What is needed: Tally the lines below containing the word "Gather" and give that total alone.

Source data:
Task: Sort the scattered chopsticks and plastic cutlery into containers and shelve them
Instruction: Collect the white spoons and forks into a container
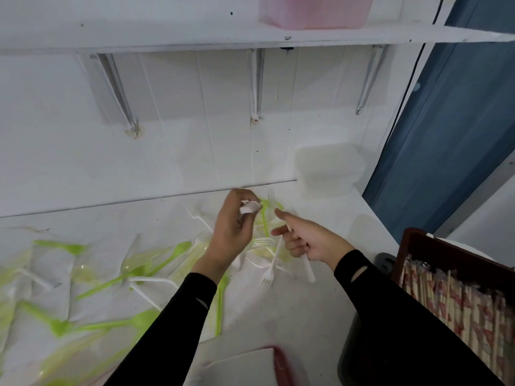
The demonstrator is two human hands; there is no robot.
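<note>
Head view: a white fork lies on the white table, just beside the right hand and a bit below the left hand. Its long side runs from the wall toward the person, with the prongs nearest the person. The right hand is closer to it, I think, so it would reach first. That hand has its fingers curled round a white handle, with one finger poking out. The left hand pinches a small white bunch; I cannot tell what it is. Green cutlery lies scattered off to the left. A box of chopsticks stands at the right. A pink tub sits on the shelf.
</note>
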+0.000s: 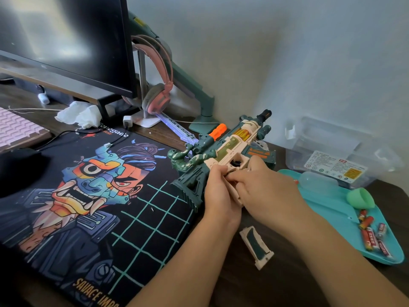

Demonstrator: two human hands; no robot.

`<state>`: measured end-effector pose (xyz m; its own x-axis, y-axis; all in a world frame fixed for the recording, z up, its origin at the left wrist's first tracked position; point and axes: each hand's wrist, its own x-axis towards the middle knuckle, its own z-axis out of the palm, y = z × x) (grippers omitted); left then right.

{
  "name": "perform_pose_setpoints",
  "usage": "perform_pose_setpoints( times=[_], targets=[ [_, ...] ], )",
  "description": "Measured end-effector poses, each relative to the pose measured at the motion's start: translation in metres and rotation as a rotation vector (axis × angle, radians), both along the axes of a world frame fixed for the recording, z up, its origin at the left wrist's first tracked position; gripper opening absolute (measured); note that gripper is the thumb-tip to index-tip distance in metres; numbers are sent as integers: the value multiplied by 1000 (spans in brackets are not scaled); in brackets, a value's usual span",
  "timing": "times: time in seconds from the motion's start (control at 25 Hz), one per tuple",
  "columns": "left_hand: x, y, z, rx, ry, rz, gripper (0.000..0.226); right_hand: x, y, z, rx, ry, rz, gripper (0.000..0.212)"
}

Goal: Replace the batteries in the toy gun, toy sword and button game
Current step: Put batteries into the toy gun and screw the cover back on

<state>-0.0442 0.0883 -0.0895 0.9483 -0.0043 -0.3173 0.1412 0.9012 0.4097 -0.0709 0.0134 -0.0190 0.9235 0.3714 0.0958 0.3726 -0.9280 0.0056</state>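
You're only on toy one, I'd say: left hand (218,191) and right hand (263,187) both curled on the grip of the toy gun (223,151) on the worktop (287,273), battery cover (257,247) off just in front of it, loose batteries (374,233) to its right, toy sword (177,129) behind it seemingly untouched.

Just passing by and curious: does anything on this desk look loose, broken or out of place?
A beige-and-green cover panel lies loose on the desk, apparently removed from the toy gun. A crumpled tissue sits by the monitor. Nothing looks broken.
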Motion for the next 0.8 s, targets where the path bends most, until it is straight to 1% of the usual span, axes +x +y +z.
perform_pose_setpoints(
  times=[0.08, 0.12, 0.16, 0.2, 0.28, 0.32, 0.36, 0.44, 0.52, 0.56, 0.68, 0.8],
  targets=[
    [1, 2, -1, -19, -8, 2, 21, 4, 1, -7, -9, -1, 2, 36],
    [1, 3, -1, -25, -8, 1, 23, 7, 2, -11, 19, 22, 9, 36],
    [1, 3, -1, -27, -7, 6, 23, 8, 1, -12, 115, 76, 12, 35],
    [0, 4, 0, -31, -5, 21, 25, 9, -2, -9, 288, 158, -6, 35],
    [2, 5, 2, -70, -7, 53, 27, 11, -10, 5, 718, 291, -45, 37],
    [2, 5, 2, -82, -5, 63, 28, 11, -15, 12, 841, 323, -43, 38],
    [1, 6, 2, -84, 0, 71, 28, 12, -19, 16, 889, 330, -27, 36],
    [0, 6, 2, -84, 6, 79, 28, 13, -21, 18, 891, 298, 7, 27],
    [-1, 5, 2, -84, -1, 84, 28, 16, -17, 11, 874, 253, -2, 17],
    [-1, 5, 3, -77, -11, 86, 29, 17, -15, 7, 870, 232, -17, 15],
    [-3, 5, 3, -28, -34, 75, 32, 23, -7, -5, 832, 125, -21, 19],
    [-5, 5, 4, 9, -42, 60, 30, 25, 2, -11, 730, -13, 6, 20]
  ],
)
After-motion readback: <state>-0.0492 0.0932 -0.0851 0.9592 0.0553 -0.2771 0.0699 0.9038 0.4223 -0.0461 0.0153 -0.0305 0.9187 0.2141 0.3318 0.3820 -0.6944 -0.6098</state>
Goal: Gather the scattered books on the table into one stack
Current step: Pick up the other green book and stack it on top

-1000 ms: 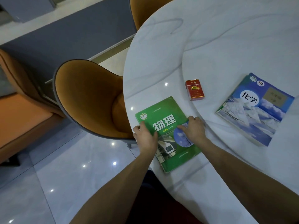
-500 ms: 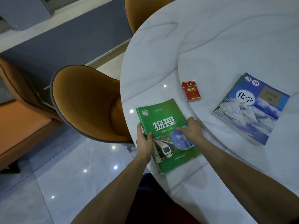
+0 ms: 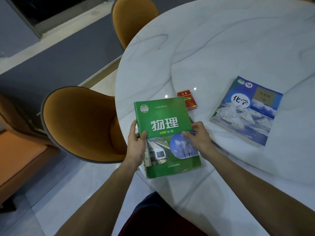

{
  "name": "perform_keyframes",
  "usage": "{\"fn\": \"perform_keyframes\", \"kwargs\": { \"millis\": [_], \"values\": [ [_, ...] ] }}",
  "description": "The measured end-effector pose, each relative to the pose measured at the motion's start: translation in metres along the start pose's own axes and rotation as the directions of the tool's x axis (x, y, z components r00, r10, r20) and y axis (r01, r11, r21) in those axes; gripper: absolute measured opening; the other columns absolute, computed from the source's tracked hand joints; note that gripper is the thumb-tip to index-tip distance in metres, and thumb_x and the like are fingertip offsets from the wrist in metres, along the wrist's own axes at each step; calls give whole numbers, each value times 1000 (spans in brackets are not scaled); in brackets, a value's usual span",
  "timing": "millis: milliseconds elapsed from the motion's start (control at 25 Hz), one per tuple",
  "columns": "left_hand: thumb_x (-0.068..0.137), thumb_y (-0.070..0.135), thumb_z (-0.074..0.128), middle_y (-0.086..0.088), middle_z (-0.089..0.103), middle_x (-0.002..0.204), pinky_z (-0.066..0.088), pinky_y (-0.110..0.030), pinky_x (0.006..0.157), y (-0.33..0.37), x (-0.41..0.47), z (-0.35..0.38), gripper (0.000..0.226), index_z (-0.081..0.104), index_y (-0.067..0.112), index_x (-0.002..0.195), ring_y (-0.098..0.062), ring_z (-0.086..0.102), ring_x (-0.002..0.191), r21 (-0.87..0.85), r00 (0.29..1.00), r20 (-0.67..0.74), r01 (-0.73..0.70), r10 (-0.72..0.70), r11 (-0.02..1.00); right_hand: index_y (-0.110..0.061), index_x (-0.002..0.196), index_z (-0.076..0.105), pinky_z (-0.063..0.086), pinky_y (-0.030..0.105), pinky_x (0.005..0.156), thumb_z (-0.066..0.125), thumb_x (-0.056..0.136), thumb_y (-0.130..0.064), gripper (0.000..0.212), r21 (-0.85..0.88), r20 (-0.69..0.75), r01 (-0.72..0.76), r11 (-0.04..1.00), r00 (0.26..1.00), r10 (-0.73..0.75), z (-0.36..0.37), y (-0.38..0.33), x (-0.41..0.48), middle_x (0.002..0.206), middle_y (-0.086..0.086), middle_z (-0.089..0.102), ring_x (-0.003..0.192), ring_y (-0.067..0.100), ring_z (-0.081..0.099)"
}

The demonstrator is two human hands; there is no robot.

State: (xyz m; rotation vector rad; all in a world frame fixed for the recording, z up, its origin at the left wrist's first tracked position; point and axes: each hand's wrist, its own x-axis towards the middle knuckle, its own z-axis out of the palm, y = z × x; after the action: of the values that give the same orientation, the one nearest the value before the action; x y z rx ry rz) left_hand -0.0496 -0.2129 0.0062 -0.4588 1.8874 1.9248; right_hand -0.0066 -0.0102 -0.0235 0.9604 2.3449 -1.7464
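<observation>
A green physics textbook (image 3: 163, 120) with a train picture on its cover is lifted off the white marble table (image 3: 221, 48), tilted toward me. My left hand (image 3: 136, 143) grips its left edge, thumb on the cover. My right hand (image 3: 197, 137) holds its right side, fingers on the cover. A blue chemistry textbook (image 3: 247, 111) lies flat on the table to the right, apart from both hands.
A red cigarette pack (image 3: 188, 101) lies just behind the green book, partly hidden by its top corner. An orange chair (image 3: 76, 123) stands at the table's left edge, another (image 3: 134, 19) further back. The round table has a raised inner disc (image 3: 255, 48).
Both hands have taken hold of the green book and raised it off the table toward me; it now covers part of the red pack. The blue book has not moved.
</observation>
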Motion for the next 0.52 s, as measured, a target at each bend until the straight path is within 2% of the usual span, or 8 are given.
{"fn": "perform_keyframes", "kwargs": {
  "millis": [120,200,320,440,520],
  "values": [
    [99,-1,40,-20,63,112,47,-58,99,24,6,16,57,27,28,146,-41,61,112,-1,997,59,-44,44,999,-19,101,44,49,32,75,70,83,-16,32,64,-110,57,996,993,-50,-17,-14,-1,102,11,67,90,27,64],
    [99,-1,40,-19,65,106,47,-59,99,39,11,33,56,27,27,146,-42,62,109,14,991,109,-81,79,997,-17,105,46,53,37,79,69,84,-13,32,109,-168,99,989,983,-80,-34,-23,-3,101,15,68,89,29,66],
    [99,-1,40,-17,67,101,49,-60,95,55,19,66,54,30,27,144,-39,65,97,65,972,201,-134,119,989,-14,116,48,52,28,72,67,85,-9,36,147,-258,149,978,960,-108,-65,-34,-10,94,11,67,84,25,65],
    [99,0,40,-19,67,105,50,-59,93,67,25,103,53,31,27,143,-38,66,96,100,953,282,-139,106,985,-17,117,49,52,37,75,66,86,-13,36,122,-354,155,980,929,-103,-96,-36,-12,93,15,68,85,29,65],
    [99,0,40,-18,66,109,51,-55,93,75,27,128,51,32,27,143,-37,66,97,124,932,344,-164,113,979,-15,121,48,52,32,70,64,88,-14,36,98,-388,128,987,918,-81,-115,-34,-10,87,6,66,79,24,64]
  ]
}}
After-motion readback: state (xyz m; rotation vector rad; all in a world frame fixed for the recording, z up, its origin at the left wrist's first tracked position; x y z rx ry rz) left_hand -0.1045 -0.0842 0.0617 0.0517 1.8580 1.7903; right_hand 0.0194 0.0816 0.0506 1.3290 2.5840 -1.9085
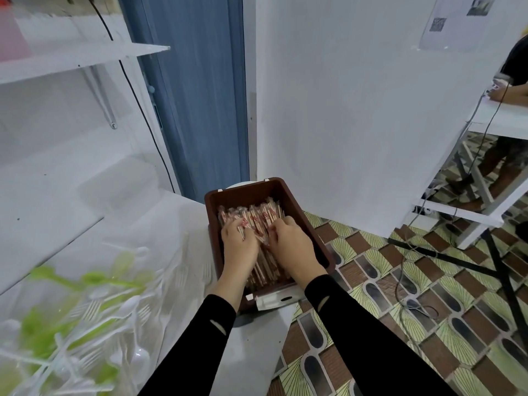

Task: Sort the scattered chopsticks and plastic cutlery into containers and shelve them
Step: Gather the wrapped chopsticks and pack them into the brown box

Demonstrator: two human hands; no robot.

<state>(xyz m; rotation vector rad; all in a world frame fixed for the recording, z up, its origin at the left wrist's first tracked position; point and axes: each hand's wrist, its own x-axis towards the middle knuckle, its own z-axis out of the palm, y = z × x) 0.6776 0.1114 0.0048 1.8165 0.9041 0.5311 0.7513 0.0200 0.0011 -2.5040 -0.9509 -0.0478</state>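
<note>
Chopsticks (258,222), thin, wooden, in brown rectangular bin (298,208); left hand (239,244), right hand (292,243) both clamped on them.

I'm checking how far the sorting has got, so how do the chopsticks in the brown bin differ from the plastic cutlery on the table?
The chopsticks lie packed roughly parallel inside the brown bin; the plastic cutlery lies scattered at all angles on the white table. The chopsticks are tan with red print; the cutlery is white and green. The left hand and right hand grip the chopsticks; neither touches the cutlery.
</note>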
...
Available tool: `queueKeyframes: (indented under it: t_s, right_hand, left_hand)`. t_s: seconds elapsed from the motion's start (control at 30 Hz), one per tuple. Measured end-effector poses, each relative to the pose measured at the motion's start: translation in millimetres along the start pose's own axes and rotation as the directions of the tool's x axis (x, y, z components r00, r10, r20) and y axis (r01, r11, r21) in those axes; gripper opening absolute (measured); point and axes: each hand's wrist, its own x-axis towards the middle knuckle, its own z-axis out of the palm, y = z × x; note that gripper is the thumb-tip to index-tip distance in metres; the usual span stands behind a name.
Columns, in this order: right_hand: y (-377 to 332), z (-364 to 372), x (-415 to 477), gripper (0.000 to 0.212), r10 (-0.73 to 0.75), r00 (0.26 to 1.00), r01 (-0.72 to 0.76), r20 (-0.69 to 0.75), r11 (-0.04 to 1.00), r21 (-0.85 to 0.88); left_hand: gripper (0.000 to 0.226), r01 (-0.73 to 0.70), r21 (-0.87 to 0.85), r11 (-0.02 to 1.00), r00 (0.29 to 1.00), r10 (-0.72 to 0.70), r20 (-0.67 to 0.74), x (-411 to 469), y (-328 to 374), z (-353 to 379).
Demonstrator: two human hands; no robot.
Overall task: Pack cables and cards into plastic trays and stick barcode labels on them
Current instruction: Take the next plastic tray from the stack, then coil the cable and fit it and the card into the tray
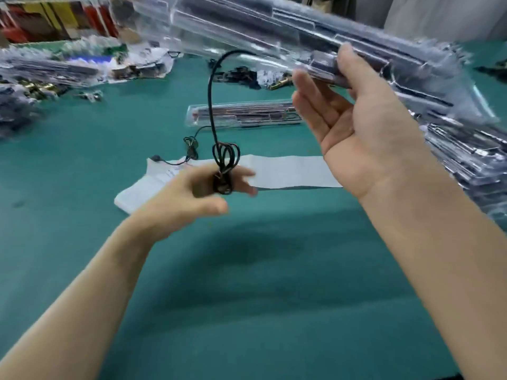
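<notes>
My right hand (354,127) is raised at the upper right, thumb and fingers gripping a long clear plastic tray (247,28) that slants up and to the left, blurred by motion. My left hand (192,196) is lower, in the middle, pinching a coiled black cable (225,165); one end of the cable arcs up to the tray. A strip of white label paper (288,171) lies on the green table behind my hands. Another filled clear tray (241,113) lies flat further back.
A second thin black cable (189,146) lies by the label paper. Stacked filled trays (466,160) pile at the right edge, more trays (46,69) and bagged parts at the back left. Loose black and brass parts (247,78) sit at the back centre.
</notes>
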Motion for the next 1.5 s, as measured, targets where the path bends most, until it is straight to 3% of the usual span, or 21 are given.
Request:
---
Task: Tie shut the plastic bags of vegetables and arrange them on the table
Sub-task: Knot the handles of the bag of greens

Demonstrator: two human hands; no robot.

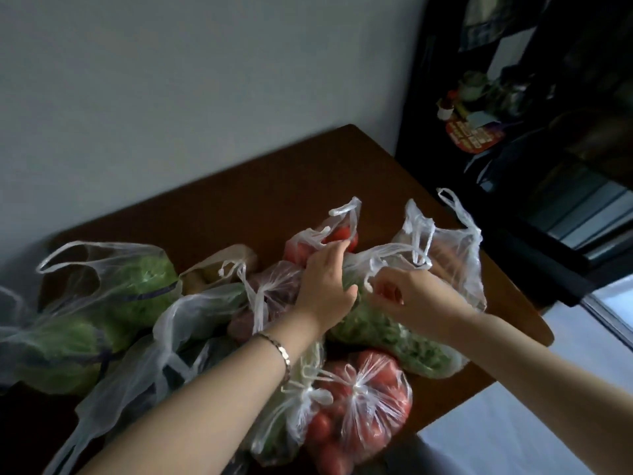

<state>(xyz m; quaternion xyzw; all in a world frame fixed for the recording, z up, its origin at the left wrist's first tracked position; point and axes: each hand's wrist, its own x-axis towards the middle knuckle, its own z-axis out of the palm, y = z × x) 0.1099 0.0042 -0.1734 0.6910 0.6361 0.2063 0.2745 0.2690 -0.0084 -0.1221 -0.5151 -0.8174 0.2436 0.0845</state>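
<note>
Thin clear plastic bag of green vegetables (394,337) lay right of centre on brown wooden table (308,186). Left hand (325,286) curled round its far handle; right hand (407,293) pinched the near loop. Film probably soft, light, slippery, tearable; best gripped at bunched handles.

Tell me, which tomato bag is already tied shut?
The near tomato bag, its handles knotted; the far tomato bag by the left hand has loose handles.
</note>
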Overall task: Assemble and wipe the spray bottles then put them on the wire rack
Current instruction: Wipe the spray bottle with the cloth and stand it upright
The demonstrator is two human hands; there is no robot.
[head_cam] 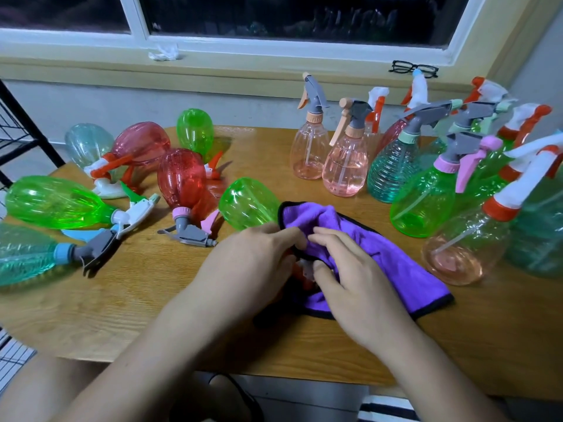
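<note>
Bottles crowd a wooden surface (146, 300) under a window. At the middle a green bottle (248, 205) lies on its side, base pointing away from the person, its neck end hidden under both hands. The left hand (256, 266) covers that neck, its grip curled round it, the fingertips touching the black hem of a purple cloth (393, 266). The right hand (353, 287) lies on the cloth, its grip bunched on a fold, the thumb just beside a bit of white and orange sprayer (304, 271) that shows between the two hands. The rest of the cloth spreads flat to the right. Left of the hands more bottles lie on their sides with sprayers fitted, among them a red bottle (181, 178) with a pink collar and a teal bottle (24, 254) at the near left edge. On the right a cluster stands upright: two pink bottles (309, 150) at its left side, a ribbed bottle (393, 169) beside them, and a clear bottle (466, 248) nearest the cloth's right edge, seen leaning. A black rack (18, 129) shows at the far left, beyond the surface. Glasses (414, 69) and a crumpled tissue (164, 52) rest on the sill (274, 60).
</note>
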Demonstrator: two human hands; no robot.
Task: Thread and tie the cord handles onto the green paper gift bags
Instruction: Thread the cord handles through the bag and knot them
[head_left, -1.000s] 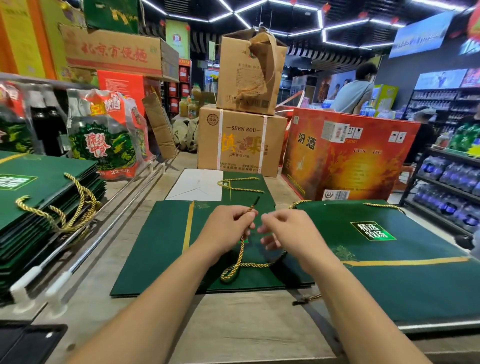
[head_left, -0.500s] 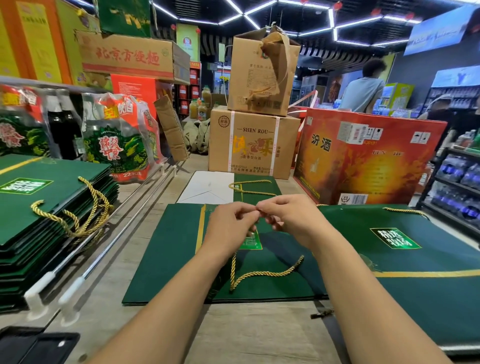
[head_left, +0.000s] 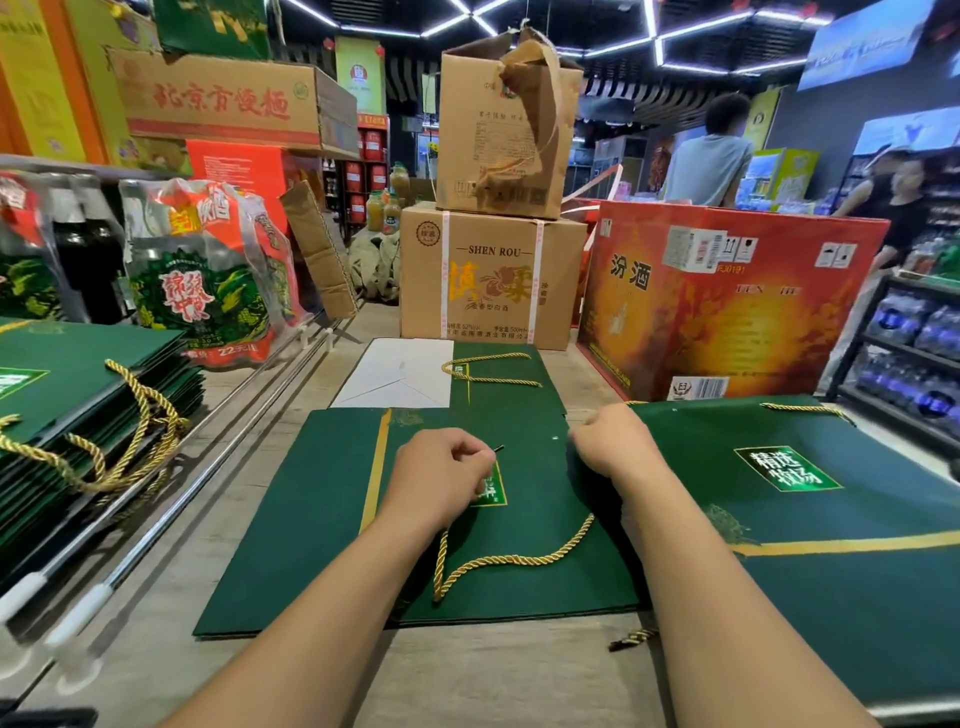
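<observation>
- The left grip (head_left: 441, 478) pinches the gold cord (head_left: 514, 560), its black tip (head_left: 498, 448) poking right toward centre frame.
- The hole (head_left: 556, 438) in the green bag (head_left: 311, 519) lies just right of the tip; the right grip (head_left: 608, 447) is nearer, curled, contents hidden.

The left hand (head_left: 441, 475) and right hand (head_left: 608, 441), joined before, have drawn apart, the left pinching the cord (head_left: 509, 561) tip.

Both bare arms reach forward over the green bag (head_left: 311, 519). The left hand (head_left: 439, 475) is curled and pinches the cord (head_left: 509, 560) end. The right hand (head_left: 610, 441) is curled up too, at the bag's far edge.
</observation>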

Answer: 2